South Park's storylines have clicked for over twenty years.
South Park is one of the most controversial television shows of all time. It will celebrate its 21st birthday this year, though, so it must be doing something right. Regardless of what your feelings might be about the show, there is indeed something that South Park does exceptionally well. Creators Matt Stone and Trey Parker have the secret successful sauce, and the two key ingredients they put in is something we all should be using in our plot lines:
"But" and "Therefore."
In a 2011 presentation at NYU, the creators broke down why these two words are integral in crafting plot lines that keep your audiences engaged. Watch a clip from the presentation below, via YouTube:
One of the common flaws I come across in first drafts, whether it be with clients or in my own work, writers often link their scenes with the "and then." Using the "but" and "therefore" can transform your scenes, and ultimately, your entire work in progress.
According to Stone and Parker, they took a long time to learn this, but it's something they have in all of their writing rooms. When looking at the beats of your outline, if the words "and then" belong between the beats, you've got something that's potentially boring. Instead, what should be happening between each of those beats is the use of "but" and "therefore." For instance:
A scene happens, and then, this happens.
No. We don't want that. What we do want is:
A scene happens, therefore, the next thing happens,
but this happens, therefore, another thing happens.
This is an example of cause and effect, and it's important to weave it into all of your scenes. This gives your story motion and causality that keeps your audiences locked in. They will want to know what happens next. This technique can lend itself to surprise, it keeps your protagonists in conflict and pushes them away from the resolution. But, since the protagonists wants to achieve that resolution, they will want to keep going. And so will your audience.
Without but and therefore, what you're left with is an assortment of disconnected scenes that may only be interesting cosmetically. It will begin to read as if the protagonist is only walking from one place to the next voluntarily without any causality. The plot is on a stroll, which isn't exactly captivating.
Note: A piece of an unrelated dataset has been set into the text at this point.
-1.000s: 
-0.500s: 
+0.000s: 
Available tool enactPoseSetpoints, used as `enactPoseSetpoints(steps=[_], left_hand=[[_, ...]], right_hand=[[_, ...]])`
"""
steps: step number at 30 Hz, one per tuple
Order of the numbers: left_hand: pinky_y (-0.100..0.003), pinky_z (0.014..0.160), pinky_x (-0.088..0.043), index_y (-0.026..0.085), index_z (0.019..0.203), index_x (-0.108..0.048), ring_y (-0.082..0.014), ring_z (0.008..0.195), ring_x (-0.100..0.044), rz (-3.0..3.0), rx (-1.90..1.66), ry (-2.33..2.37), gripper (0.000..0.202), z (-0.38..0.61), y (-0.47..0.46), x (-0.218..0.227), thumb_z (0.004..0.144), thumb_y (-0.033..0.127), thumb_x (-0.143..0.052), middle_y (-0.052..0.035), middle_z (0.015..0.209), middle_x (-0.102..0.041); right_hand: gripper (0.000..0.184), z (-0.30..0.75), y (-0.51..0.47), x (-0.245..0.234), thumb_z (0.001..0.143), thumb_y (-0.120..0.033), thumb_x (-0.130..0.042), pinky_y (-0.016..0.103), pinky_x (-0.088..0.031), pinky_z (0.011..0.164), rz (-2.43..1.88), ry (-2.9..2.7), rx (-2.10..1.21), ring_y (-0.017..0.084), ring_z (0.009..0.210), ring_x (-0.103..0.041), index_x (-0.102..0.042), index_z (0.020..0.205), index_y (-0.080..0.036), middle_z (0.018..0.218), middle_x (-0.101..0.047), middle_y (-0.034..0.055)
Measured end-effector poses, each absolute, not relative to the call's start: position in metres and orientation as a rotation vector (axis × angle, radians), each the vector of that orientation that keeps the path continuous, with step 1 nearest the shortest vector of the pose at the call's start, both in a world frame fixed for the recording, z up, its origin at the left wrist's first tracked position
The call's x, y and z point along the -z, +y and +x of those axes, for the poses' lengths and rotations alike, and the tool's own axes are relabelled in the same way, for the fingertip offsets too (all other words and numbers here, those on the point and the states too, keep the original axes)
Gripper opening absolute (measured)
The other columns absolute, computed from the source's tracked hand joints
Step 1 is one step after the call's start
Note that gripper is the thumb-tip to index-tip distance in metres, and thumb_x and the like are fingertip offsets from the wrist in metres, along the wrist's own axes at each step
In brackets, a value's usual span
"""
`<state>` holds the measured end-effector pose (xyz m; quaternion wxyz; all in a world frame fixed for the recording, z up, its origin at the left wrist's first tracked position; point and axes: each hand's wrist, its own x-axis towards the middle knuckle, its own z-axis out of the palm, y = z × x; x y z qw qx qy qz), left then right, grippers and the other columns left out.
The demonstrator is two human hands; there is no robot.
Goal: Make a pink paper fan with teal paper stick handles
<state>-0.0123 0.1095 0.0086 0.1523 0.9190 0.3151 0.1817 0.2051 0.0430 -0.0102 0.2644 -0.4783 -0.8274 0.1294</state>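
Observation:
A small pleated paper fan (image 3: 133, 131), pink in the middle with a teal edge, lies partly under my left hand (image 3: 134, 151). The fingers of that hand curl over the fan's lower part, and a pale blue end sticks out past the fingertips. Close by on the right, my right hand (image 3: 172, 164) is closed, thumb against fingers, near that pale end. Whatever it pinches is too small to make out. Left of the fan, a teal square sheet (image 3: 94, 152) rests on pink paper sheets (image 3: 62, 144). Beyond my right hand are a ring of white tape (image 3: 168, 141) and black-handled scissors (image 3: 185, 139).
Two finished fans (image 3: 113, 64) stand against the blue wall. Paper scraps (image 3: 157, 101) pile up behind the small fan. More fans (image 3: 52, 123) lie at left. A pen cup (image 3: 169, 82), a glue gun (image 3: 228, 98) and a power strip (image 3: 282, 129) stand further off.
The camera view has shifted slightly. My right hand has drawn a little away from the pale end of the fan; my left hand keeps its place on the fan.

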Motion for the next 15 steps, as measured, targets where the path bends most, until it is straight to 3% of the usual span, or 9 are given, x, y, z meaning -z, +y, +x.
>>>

Setting your protagonist up with beats that have but and therefore, you're connecting scenes with action that pushes your protagonist forward, regardless if they like it or not. It will introduce new complications, often unexpected, that raise the stakes and puts them in uncharted territory.
Say what you want about South Park and its creators, but this is an invaluable yet simple tool that should be infused into every outline. Give it a shot, and let me know how it works out for you!